Milli Savunma Bakanı Yaşar Güler: F-35'i bize vermediler, bir nevi bize iyilik yaptılar

Milli Savunma Bakanı Yaşar Güler: F-35'i bize vermediler, bir nevi bize iyilik yaptılar

Milli Savunma Bakanı Yaşar Güler, yerli ve milli uçak KAAN'ın projesi için ülkelerle anlaşmalar imzalandığını açıkladı

Bakan Güler, Sabah Gazetesi Ankara temsilcisi Okan Müderrisoğlu ve A Haber Ankara Temsilcisi Murat Akgün’ün sorularını yanıtladı.
Bakan Güler, “Pençe Kilit Harekâtı Mehmetçiğin büyük fedakârlık ve kahramanlığı ile başarılı bir şekilde devam ediyor. Harekâtın icra edildiği Zap bölgesinin terör örgütünün tahkimatının ve faaliyetlerinin yoğun olduğu bir yer olduğu biliniyordu. MİT’in raporları ve bizim tespitlerimiz de bu yöndeydi.

Saldırı girişimleri var
Bakan Güler sözlerine şöyle devam etti:
Bütün bunlara rağmen kahraman Mehmetçik, bu bölgenin büyük bir bölümünü temizledi. Şu anda da arama tarama faaliyetleri devam ediyor. Tüm mağara ve sığınıklara tek tek giriliyor. Bu faaliyetler icra edilirken kendilerini bekleyen sondan kaçamayacağını bilen teröristler, taciz ve saldırı girişiminde bulunuyorlar. Maalesef şehitlerimiz oluyor. Bu saldırı ve tacizlere anında gereken karşılık veriliyor. Mehmetçik silah arkadaşlarının kanını bugüne kadar yerde bırakmadı bundan sonra da bırakmayacak. Bundan kimsenin şüphesi olmasın. Bu vesileyle şehitlerimize bir kez daha Allah’tan rahmet, gazilerimize acil şifalar diliyorum.

Teslim olmayı seçiyorlar
Bu bölgede son dönemde teslim olan teröristlerin görüntülerini paylaştık.

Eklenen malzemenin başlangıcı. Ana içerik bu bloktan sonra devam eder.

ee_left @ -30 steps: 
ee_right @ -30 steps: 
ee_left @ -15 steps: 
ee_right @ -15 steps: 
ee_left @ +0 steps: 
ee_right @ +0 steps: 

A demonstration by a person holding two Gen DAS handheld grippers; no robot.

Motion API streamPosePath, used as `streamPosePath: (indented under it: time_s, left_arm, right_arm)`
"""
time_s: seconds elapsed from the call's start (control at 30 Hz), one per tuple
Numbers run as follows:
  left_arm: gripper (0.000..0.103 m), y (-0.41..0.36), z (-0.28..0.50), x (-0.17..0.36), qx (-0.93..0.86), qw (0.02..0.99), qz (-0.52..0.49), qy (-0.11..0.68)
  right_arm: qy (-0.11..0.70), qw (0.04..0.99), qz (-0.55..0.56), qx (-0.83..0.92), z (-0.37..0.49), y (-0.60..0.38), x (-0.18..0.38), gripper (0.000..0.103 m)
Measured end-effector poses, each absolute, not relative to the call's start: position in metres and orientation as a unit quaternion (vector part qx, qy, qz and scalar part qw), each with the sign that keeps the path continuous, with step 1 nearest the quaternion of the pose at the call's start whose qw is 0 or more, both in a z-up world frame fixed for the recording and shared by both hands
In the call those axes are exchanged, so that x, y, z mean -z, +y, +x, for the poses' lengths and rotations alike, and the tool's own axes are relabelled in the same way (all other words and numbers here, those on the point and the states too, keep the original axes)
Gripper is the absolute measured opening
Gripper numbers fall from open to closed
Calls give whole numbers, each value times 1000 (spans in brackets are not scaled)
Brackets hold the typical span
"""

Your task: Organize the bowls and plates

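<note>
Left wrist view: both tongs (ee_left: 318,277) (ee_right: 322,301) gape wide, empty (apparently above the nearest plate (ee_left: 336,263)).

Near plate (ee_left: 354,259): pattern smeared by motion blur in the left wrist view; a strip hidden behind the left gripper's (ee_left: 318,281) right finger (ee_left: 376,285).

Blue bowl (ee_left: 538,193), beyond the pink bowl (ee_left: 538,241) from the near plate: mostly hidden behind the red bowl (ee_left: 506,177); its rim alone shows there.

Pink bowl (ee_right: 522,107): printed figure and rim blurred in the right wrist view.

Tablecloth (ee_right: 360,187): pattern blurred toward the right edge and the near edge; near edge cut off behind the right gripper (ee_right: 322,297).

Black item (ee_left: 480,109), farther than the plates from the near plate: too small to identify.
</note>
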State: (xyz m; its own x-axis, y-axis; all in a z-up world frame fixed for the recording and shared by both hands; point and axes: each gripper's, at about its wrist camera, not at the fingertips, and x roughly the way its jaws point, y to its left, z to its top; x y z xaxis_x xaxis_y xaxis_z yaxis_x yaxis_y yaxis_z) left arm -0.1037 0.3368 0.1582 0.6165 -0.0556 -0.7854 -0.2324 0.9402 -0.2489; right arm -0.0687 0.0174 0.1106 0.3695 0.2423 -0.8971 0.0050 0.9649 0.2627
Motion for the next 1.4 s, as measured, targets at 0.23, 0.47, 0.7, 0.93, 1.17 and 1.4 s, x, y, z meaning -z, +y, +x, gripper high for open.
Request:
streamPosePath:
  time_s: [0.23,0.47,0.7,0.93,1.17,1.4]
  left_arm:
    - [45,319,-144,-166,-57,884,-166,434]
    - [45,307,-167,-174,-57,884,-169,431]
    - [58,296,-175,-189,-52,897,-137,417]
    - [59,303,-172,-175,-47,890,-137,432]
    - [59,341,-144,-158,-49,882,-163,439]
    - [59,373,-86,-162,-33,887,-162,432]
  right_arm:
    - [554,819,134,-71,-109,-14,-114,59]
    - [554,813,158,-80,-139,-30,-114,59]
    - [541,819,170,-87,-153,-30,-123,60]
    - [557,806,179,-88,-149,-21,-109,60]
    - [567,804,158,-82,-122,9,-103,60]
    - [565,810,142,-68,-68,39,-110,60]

Elebaşları tarafından ölüme terk edilen mağaralarda açlıktan bağırsağı delinen teröristler teslim olmayı seçiyorlar. Biz her zaman şunu söylüyoruz: Teröristler için tek yol Türk adaletine teslim olmaktır. Elebaşları bu yolun sonu olmadığını gördüler. Nitekim Karayılan’ın 6-7 ay önce sözde kendi televizyonlarında bir açıklaması var. Diyor ki: “Biz, 3-4 defa Batılı dostlarımıza artık teslim olmak ve bu işi bitirmek istiyoruz dedik. Ama onlar her defasında bize katiyen böyle bir şey olamaz, çatışmaya devam edeceksiniz. Biz de sizi desteklemeye devam edeceğiz.” dediler.
Teröristler ve onların uşaklık ettikleri karanlık şer odaklarına karşı biz de diyoruz ki; kim nasıl destek verirse versin asil milletimizi terör belasından kurtarmakta azimliyiz ve kararlıyız. Bunun için gereken güç ve kudrete de sahibiz.


F-16 talebinde son durum
ABD’den istenilen F-16’lardaki son durumu paylaşan Güler, yerli ve milli savunma sanayiinde ortaya konulan son çalışmaları aktardı.
Güler, “Biliyorsunuz, 40 adet yeni F-16 Viper alımı ve 79 tane de modernizasyon kiti almak istediğimizi ilettik. Süreç böyle başladı ve çoğunlukla olumlu gitti. ABD yönetimi de vermek istediğini beyan ediyor. Ama bir kongre süreci var. Bizim kabul etmememize rağmen açık olarak ifade edilmese de ABD’de bazılarının F-16 satışını İsveç’in NATO üyeliğine bağlama eğiliminde olduğu biliniyor. Biz, her zaman güçlü Türkiye’nin güçlü NATO demek olduğunu ifade ediyoruz. Sonuç olarak ABD tarafından artık somut adımlar atılmalı ve olumlu bir sonuç beklediğimizi ifade ediyoruz.” ifadelerine yer verdi.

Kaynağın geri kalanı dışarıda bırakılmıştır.